Output the listing below exactly, minus its images.

- Opening Delimiter -

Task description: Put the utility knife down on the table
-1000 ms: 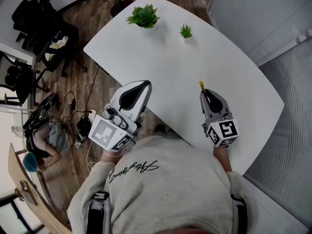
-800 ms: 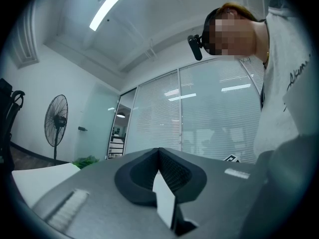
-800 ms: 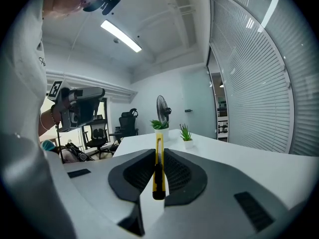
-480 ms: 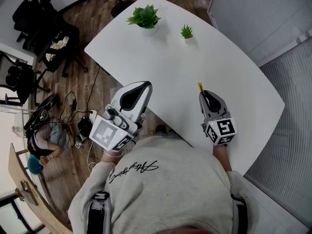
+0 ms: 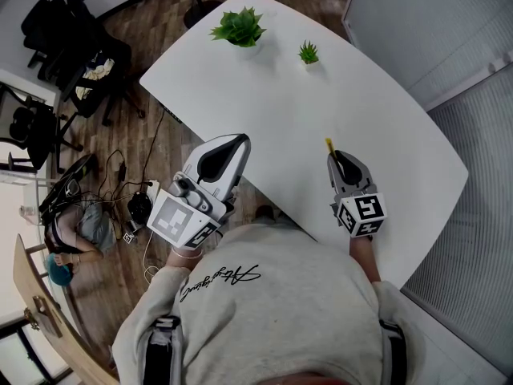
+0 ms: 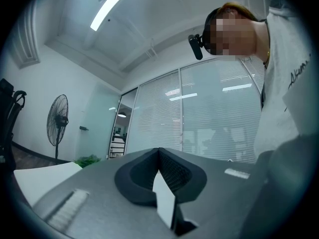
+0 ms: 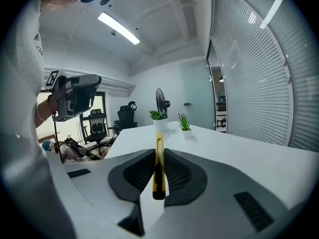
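Observation:
A slim yellow utility knife [image 7: 158,168] stands on edge between the pads of my right gripper [image 7: 158,156], which is shut on it. In the head view the knife's yellow tip [image 5: 329,144] sticks out past that gripper [image 5: 337,157] over the white table [image 5: 321,103], near its front edge. My left gripper [image 5: 222,155] hangs at the table's left edge, jaws together and empty. In the left gripper view its pads [image 6: 172,171] meet with nothing between them.
A large potted plant [image 5: 237,27] and a small one [image 5: 307,53] stand at the table's far end. Office chairs [image 5: 72,46], cables and a crouching person [image 5: 76,231] are on the wooden floor to the left. Blinds and glass walls [image 5: 473,119] run along the right.
My right gripper with the knife has sunk slightly toward the table. The left gripper has not moved. The person on the floor has shifted a little.

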Action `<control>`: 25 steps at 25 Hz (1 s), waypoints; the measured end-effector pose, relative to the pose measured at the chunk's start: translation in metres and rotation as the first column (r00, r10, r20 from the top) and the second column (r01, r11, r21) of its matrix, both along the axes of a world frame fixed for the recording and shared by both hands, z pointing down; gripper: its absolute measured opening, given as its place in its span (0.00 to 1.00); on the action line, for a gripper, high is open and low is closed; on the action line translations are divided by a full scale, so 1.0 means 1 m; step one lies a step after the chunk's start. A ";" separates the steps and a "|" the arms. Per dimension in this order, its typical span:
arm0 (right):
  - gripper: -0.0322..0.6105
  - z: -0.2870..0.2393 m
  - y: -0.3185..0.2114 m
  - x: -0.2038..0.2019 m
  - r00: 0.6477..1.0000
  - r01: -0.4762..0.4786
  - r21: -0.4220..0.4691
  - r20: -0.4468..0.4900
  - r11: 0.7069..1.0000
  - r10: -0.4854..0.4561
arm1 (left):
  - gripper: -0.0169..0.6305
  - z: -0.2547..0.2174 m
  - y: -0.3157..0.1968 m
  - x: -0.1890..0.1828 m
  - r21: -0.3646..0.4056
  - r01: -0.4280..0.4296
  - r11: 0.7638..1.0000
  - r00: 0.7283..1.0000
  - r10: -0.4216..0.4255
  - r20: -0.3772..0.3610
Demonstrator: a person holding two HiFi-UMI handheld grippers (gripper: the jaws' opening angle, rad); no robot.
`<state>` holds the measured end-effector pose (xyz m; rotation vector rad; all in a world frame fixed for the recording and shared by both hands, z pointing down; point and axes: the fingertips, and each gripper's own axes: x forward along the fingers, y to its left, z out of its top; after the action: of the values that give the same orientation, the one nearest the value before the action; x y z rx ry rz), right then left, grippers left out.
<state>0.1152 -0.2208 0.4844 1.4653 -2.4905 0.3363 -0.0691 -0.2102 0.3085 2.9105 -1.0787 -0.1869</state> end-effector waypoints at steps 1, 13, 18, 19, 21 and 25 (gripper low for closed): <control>0.13 0.002 0.000 0.000 1.000 0.000 -0.004 -0.002 1.000 0.000 | 0.02 0.000 -0.001 0.000 0.000 0.001 1.000 1.000 -0.001 0.001; 0.13 0.016 0.001 0.001 1.000 -0.006 -0.038 -0.011 0.999 0.006 | 0.02 0.000 0.001 -0.003 0.003 0.006 1.000 1.000 -0.006 0.003; 0.13 0.024 0.001 0.002 1.000 -0.008 -0.055 -0.017 0.998 0.007 | 0.02 0.000 0.001 -0.003 0.005 0.009 1.000 1.000 -0.009 0.004; 0.13 0.025 0.001 0.002 1.000 -0.007 -0.059 -0.015 0.998 0.006 | 0.02 0.000 0.001 -0.003 0.004 0.009 1.000 1.000 -0.009 0.004; 0.13 0.026 0.002 0.002 1.000 -0.008 -0.067 -0.012 0.998 0.007 | 0.02 -0.001 0.001 -0.004 0.003 0.010 1.000 1.000 -0.010 0.004; 0.13 0.034 0.002 0.002 1.000 -0.009 -0.086 -0.018 0.996 0.007 | 0.02 0.001 0.001 -0.005 0.001 0.012 1.000 1.000 -0.012 0.005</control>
<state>0.1177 -0.2187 0.5182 1.4388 -2.4248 0.4243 -0.0739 -0.2091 0.3094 2.9075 -1.0967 -0.1804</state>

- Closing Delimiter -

### Written response
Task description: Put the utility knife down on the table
-1000 ms: 
-800 ms: 
-800 ms: 
-480 ms: 
+0 ms: 
+0 ms: 
+0 ms: 
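Observation:
A slim yellow utility knife [image 7: 158,168] stands on edge between the pads of my right gripper [image 7: 158,156], which is shut on it. In the head view the knife's yellow tip [image 5: 329,144] sticks out past that gripper [image 5: 337,157] over the white table [image 5: 321,103], near its front edge. My left gripper [image 5: 222,155] hangs at the table's left edge, jaws together and empty. In the left gripper view its pads [image 6: 172,171] meet with nothing between them.
A large potted plant [image 5: 237,27] and a small one [image 5: 307,53] stand at the table's far end. Office chairs [image 5: 72,46], cables and a crouching person [image 5: 76,231] are on the wooden floor to the left. Blinds and glass walls [image 5: 473,119] run along the right.
My right gripper with the knife has sunk slightly toward the table. The left gripper has not moved. The person on the floor has shifted a little.
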
Action `<control>`: 25 steps at 25 Hz (1 s), waypoints; the measured end-effector pose, relative to the pose measured at the chunk's start: translation in metres and rotation as the first column (r00, r10, r20 from the top) and the second column (r01, r11, r21) of its matrix, both along the axes of a world frame fixed for the recording and shared by both hands, z pointing down; gripper: its absolute measured opening, given as its place in its span (0.00 to 1.00); on the action line, for a gripper, high is open and low is closed; on the action line translations are divided by a full scale, so 1.0 means 1 m; step one lies a step after the chunk's start. A ";" separates the steps and a "|" the arms. Per dimension in this order, its typical span:
arm0 (right):
  - gripper: -0.0322..0.6105
  - z: -0.2870..0.2393 m
  - y: -0.3185..0.2114 m
  - x: -0.2038..0.2019 m
  - r00: 0.6477..1.0000
  - r01: -0.4762..0.4786
  - r21: -0.4220..0.4691
  - r20: -0.4468..0.4900
  - r11: 0.7069..1.0000
  - r10: -0.4854..0.4561
arm1 (left):
  - gripper: -0.0169..0.6305
  - z: -0.2547..0.2174 m
  - y: -0.3157..0.1968 m
  - x: -0.1890..0.1828 m
  - r21: -0.3646..0.4056
  - r01: -0.4280..0.4296
  - r11: 0.7638..1.0000
  - r00: 0.7283..1.0000
  - r10: -0.4216..0.4255
  - r20: -0.3772..0.3610
Demonstrator: a person holding two HiFi-UMI handheld grippers (gripper: the jaws' opening angle, rad); no robot.
`<state>` holds the measured end-effector pose (xyz m; rotation vector rad; all in a world frame fixed for the recording and shared by both hands, z pointing down; point and axes: the fingertips, and each gripper's own axes: x forward along the fingers, y to its left, z out of its top; after the action: of the values that give the same orientation, the one nearest the value before the action; x y z rx ry rz), right then left, grippers left out.
<state>0.1152 -0.2208 0.4844 1.4653 -2.4905 0.3363 -0.0691 -0.2102 0.3085 2.9105 -1.0787 -0.1869</state> end-effector waypoints at steps 1, 13, 18, 19, 21 and 25 (gripper low for closed): <control>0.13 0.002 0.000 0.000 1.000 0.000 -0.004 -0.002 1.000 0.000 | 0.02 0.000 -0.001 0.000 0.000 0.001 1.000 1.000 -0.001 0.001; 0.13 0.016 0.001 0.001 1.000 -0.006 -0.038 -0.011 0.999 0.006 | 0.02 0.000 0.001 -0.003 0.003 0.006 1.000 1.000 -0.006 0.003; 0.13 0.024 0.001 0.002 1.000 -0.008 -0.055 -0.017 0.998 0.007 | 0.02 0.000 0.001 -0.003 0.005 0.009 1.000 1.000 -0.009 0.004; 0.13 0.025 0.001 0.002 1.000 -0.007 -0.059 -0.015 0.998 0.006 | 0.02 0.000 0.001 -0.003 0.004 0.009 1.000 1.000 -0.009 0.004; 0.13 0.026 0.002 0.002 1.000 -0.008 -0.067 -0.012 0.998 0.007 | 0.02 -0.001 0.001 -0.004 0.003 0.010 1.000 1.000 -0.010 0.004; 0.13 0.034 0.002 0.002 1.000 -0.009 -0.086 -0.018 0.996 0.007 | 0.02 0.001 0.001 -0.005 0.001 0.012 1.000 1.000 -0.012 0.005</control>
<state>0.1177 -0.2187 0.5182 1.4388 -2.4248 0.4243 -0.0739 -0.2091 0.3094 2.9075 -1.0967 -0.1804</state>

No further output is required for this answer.